Wednesday, October 19, 2016

Decepção do século

Pedro J. Bondaczuk

O Brasil é tido no Exterior como a grande decepção deste século. Teve inúmeras oportunidades para deslanchar em seu desenvolvimento, mas por contar com governos incompetentes e políticas inconsistentes chega neste final de milênio ostentando dados sociais estarrecedores, senão revoltantes.

O País não conseguiu, sequer, definir suas prioridades econômicas. Não sabe o que produzir para vender a quem e a que custo. Tudo é feito empiricamente, na base de tentativa e erro, daí essa fase de retrocesso acelerado. Claro que o atraso não se deve apenas a isso. Entram na história o fator corrupção, o item irresponsabilidade e outras tantas variáveis negativas, como o oportunismo, a desorganização, a indisciplina etc.

O correspondente da “Agência Estado” em Washington, Paulo Sotero, ouviu o ex-secretário do Tesouro norte-americano, Nicholas Brady, que desabafou: “O Brasil é uma das promessas não realizadas do mundo atual”.

Se lá fora, o País é avaliado com tamanha severidade, imaginem aqui. Quando o crítico faz constatações contundentes desse tipo, em artigos carregados de amargura, isso não significa descrença nos destinos nacionais ou aquele pessimismo indolente e rancoroso, que não conduz a lugar algum.

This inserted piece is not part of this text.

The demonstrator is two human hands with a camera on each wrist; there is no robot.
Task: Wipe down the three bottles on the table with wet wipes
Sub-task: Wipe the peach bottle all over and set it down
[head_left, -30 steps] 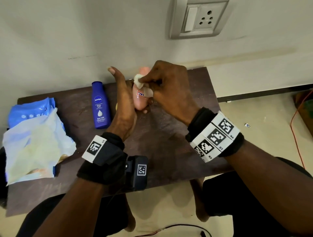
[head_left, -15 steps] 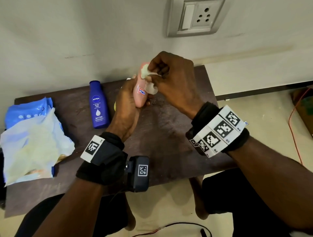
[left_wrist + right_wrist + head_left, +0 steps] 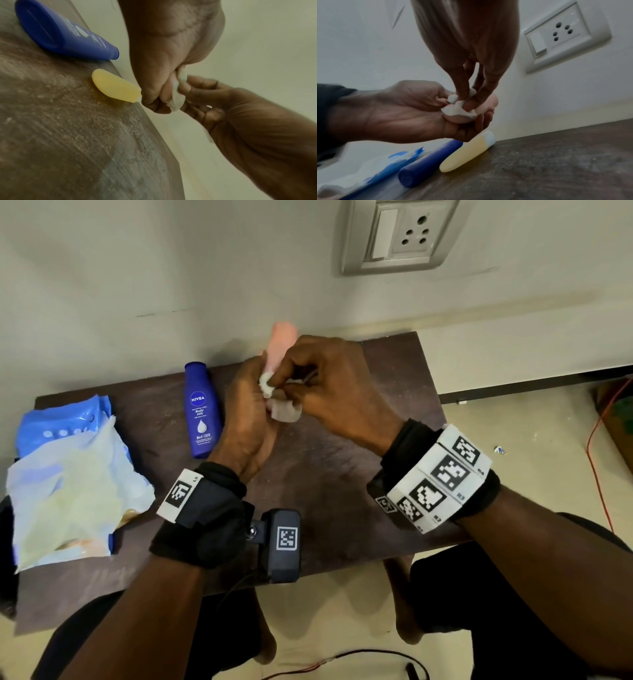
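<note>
A person's left hand [image 3: 246, 419] grips a pink bottle [image 3: 281, 345] above a dark table [image 3: 335, 491], the bottle's top rising beyond the fingers toward the wall. The right hand [image 3: 329, 392], just to its right, pinches a crumpled white wet wipe [image 3: 284, 410] against the bottle's side. A blue lotion bottle [image 3: 202, 409] lies to the left of the left hand, a yellow bottle [image 3: 467, 151] under it, and an opened wipes pack [image 3: 68, 474] farther left.
</note>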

Quando se critica a situação, e principalmente o comportamento dos que conduziram o Brasil a esse buraco, há uma enorme carga de confiança de que nem tudo está perdido. Esse é o papel da imprensa. Ou seja, alertar, constatar, sugerir, condenar o que é condenável, para que os erros sejam sanados, os vícios combatidos, os problemas racionalizados e o País encontre aquele destino com o qual todos sonhamos e por cujo objetivo tantos se sacrificam, virtualmente por nada. Por dois salários-mínimos e meio (o ganho de 52% dos brasileiros que trabalham), o que condena essas pessoas a morarem em favelas, a não terem acesso à educação, a serem desnutridas e a não contarem com nenhuma assistência sanitária.

E ainda assim, o brasileiro confia. Ama sua pátria como poucos povos são capazes de amar. É por gostar tanto deste País que as críticas às mazelas e aos desmandos soam tão ácidas. A todo o instante políticos e economistas tentam nos passar a idéia de que o Brasil é muito pobre. Que não há recursos para todos. Não o é.

A ganância de alguns é que não tem limites. O povo é que vegeta num estado lastimável de miserabilidade. O ex-secretário do Tesouro norte-americano observou a nosso respeito: “O Brasil tem, em larga medida, algumas das vantagens e dos problemas dos Estados Unidos. Como os EUA é um país extraordinariamente rico que se permite o luxo de fazer certas extravagâncias”.

Extravagante não é bem o termo mais apropriado para classificar as atrocidades econômicas e sociais que se cometem por aqui. É um absurdo um país como este conviver com taxas de inflação mensais acima de 20% por tantos anos. Mas o combate a este flagelo econômico passa muito mais pela vontade e competência políticas do que por decisões técnicas.

Os governos, salvo raras e honrosíssimas exceções, não merecem a credibilidade da população. Foram tantos e quantos as aventuras, experiências e atos de corrupção, desde o encilhamento do fim do século passado, aos sucessivos choques no período da Nova República, que a palavra dos governantes desperta, hoje, incredulidade, quando não debochadas gargalhadas. E isso é gravíssimo, convenhamos.

(Artigo publicado na página 2, Opinião, do Correio Popular, em 25 de março de 1993).